Please write out, exactly as they appear, the line containing "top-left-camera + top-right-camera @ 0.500" and every line after it to the end of the records, and nothing more.

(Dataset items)
◆ ◆ ◆ ◆ ◆

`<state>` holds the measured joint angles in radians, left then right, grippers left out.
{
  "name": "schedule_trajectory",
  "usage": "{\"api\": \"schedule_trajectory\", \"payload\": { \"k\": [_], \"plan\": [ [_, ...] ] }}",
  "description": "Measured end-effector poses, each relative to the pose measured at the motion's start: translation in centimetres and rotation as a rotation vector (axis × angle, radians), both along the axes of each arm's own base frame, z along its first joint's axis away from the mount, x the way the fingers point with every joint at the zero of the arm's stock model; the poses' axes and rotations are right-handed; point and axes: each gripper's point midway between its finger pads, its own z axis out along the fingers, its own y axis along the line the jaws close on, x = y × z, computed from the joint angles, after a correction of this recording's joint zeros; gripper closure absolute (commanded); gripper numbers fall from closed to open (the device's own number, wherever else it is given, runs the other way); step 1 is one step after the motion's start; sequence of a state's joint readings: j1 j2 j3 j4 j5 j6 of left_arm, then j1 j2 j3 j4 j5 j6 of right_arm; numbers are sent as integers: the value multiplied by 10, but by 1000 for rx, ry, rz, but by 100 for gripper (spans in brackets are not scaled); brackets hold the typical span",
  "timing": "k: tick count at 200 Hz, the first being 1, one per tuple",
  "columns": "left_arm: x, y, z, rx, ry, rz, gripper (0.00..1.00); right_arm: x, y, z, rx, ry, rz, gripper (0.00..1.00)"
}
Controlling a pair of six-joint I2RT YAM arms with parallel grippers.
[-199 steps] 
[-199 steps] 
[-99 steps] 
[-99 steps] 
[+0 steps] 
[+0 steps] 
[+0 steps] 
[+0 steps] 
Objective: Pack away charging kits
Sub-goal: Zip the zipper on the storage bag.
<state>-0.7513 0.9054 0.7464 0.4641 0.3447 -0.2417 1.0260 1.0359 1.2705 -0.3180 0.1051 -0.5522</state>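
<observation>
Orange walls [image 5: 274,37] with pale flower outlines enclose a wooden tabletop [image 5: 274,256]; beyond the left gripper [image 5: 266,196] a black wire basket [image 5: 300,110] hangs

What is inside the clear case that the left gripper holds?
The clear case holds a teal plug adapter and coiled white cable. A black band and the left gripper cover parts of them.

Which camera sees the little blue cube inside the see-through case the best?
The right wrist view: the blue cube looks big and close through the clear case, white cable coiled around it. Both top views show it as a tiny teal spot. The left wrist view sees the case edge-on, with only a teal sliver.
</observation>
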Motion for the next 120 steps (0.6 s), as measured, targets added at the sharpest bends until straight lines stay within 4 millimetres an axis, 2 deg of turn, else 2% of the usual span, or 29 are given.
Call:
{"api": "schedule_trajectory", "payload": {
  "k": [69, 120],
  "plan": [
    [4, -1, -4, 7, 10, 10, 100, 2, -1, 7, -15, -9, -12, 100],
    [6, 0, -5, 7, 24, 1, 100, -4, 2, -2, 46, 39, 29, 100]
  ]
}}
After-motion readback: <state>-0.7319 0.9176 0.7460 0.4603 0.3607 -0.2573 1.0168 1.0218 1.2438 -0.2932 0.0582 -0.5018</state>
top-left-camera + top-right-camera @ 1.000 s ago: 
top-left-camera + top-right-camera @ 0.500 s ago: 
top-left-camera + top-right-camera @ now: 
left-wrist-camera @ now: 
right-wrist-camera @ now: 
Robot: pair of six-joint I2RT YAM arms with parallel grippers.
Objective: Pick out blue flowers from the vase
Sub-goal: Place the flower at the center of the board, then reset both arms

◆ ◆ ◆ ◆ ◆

■ Answer for this exercise ■
top-left-camera + top-right-camera @ 0.500 s ago: 
top-left-camera + top-right-camera @ now: 
left-wrist-camera @ now: 
right-wrist-camera @ now: 
Robot: pair of six-joint I2RT YAM arms with parallel grippers.
Objective: Pick out blue flowers from the vase
Sub-goal: Place the flower at the center of the board, then reset both arms

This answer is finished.